A complex task like this requires a potentially infinite level of specifications for the AI to produce the correct deterministic result. The model therefore needs to either make assumptions, or the user needs to write a prompt that takes on so much of that work that it can bear more resemblance to an SRS document than the more accessible and informal input that AI facilitates.

And even when working with human devs, this system design can sometimes constitute a significant portion of the overall work.

Note: It may be easy to think we’ve strayed into developer implementations of AI here. We haven’t. Developers are also consumers of other AI tools while developing their products.

More importantly, however, from more moderate tasks to the most complex, prompt engineering, is unrealistically reliant on the assumption that the user knows the exact output they want to receive in the first place. Which is often not the case.

As tasks increase in complexity, therefore, it’s important to ask…
Why would we even need the output of an AI model to be right on the first go?

Prompting can be Agile or Waterfall

In the past, engineering teams spent decades working with Waterfall approaches to product development before switching to more Agile -oriented approaches. Debatably, Agile can be better, not because it’s quicker than Waterfall, but because it doesn’t assume the right answer from the beginning. Instead, Agile embraces trials, changes, and pivoting during implementation. So that it can get to a more useful result, rather than just a pre-planned one.

Agile, however, can be slower. Humans take time to do the work, and doing, testing, changing, and redoing takes longer than simply building to a comprehensive plan outlined at the start.

But even so, iterating to the right goal slowly is almost always more useful than investing significantly at the planning stage, with less information, and then building something that may ultimately miss the mark.

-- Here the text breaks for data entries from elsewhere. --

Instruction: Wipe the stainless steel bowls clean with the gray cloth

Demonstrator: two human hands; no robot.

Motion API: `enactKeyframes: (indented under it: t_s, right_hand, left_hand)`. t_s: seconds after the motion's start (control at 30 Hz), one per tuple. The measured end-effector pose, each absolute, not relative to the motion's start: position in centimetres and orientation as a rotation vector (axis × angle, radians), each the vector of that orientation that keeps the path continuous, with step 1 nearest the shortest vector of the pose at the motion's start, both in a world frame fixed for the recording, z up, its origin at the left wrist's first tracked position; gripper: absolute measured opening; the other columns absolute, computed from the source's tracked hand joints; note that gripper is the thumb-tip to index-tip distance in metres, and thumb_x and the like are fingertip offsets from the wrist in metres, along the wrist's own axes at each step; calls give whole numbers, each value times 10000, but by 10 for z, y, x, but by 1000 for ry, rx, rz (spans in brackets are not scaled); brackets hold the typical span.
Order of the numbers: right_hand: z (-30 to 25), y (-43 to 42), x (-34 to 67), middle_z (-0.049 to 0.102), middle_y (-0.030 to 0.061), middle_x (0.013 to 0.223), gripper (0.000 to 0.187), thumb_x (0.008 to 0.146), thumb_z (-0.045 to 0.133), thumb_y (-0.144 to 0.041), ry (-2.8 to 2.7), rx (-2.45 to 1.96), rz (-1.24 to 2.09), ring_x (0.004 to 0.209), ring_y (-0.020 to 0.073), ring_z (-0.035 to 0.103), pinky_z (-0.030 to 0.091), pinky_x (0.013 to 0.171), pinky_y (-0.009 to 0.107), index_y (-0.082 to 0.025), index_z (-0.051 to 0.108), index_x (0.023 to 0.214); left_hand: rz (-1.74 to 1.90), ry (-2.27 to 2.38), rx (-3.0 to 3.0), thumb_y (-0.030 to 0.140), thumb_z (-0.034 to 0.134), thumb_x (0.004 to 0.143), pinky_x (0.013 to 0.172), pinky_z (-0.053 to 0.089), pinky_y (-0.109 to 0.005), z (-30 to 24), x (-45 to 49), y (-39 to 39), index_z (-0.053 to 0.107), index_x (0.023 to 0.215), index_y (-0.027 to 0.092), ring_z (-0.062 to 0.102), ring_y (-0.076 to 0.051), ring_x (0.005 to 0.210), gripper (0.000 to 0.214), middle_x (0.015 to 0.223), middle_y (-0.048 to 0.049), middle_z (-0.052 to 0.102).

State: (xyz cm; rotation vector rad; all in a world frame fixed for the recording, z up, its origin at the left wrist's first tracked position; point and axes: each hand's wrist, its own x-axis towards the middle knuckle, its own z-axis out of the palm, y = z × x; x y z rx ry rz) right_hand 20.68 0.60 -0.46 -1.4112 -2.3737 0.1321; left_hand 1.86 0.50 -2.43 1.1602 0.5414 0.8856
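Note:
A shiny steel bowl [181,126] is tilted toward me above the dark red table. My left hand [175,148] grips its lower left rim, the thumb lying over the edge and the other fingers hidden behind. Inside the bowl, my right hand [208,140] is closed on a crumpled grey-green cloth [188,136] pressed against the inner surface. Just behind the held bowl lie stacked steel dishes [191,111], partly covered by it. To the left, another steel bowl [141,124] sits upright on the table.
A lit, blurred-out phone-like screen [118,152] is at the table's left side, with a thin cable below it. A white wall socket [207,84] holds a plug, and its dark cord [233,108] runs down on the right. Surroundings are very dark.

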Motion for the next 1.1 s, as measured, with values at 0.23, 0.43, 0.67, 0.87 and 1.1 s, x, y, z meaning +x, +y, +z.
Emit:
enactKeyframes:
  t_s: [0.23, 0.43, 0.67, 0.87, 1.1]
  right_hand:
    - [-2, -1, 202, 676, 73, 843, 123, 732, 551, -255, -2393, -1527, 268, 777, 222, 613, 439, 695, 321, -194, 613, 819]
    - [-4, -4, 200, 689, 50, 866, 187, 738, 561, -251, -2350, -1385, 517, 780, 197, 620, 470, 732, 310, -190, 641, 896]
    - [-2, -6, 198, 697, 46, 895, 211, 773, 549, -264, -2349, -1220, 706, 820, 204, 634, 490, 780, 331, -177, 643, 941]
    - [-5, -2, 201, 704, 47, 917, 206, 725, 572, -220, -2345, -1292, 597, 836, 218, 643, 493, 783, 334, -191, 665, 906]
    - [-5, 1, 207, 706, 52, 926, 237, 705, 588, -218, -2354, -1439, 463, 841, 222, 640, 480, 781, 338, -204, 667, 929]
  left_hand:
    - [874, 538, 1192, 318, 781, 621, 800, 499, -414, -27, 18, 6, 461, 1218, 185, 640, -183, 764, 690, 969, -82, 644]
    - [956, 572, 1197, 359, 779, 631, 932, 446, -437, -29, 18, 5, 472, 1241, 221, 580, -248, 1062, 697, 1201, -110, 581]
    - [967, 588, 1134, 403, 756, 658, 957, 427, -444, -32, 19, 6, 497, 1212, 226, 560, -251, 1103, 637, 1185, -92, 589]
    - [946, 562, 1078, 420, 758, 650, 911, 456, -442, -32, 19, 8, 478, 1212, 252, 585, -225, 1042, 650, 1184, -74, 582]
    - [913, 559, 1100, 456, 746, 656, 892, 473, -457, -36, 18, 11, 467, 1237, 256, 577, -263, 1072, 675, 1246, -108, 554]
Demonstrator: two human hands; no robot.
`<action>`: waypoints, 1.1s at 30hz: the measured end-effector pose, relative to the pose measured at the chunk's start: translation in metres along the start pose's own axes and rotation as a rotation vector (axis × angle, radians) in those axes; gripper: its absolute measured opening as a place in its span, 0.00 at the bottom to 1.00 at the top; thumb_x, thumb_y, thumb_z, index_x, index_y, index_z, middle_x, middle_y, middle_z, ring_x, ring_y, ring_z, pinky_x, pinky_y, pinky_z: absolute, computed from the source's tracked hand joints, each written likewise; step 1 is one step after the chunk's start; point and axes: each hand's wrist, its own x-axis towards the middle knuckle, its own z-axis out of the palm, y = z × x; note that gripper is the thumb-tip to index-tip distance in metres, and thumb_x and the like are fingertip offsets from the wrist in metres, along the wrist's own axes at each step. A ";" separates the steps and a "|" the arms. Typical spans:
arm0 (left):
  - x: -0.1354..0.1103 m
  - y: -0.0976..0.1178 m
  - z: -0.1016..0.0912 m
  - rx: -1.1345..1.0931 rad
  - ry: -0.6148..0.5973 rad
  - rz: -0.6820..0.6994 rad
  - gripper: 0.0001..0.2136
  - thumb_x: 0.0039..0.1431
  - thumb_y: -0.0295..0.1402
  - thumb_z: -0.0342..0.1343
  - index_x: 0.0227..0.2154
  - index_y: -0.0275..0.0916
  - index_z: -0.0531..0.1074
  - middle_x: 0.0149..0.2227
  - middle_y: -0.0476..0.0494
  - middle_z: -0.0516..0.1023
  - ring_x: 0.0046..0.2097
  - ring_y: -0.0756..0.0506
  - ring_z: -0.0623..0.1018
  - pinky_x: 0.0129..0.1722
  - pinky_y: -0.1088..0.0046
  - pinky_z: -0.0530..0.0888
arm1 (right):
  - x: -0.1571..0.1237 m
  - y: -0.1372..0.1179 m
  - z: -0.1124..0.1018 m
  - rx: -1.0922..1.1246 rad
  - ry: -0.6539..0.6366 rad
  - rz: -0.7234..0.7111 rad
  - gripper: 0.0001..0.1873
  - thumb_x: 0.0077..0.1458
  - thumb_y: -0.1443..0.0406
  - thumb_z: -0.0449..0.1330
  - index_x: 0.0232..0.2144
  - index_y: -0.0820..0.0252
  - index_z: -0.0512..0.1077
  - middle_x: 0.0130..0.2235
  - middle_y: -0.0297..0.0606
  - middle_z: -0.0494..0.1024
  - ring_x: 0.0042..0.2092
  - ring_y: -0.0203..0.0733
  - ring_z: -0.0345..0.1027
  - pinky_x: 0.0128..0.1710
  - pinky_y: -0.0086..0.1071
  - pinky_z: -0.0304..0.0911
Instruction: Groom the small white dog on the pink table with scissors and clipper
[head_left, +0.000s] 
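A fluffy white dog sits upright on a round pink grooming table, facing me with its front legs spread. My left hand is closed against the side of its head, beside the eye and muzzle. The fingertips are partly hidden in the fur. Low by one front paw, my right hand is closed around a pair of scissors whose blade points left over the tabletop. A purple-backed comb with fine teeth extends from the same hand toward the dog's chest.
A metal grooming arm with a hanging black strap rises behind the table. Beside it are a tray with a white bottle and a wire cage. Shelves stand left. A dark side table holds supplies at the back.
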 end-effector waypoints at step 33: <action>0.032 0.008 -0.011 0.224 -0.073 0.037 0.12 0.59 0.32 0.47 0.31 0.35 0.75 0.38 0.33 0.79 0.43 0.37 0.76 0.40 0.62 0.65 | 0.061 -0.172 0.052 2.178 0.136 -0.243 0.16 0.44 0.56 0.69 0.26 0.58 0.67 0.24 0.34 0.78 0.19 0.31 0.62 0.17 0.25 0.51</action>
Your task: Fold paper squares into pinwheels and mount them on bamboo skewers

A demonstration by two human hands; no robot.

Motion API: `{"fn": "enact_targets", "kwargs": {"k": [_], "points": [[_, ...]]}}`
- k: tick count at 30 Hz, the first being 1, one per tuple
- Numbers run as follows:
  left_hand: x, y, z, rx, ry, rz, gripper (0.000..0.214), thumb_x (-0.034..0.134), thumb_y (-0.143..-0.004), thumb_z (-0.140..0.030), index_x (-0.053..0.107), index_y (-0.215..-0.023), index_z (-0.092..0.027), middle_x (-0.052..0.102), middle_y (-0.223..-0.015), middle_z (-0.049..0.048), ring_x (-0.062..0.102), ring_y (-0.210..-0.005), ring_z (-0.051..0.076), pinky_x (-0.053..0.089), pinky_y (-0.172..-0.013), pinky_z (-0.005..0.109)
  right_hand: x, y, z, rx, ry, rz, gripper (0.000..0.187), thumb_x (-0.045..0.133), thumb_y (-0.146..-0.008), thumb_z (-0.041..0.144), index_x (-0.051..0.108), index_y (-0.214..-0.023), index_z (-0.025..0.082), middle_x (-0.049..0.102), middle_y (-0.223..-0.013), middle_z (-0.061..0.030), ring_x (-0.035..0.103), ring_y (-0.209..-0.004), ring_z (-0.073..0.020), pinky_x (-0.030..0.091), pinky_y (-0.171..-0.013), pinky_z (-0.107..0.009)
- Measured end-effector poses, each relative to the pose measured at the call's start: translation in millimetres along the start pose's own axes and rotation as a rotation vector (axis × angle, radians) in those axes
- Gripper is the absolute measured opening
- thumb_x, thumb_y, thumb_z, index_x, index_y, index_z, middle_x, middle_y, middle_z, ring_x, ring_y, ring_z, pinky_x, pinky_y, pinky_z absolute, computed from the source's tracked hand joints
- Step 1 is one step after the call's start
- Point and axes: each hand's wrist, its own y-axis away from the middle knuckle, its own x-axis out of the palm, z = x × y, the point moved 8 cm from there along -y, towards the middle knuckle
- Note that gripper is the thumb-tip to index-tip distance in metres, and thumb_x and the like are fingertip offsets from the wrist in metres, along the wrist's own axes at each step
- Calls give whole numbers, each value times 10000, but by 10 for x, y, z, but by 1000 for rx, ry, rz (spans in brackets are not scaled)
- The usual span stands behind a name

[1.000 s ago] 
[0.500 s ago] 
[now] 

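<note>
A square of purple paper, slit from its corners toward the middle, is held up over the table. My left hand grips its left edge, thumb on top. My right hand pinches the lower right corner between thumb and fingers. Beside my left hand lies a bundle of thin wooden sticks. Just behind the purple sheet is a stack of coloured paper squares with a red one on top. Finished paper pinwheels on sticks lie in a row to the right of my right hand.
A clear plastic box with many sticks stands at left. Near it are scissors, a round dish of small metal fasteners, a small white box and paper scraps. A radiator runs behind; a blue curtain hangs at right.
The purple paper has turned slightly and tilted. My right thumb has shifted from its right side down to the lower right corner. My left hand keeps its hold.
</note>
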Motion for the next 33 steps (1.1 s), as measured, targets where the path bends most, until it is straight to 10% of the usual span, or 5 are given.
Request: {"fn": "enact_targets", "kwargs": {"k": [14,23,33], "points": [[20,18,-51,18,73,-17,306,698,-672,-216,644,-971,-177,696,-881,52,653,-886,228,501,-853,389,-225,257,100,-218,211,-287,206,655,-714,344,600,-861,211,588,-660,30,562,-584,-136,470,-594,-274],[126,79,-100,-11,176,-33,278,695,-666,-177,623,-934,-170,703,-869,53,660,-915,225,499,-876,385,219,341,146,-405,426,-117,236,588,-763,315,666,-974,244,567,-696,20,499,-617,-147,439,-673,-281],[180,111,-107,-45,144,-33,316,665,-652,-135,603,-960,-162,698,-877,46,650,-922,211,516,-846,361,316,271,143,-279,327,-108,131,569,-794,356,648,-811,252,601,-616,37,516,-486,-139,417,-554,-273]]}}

And yet… prompt engineering seems to forget this.

When enlisting AI as part of the process, prompt engineering seems to ask us to front-load the work in the planning phase — To invest more time in definition and specifications up-front (When work is done by humans), so that we can make the implementation phase more efficient (When work is done by AI).

Seems rather inefficient, right? And almost inhumane.

Even if just considering efficiency, why would we go back to a Waterfall approach just when the resource cost of iterating in the implementation phase plummets to zero?

What’s wrong with asking a slightly malformed question and getting an incorrect result, if the cost of trying again is negligible? Agile’s main deficiency is evaporating, so is now really the time to err against it?

AI tools don’t require days to make a change, nor charge by the hour, and they don’t get frustrated by changing product requirements. So why take on the responsibility of creating the perfect brief when you can iterate to perfection alongside the machine.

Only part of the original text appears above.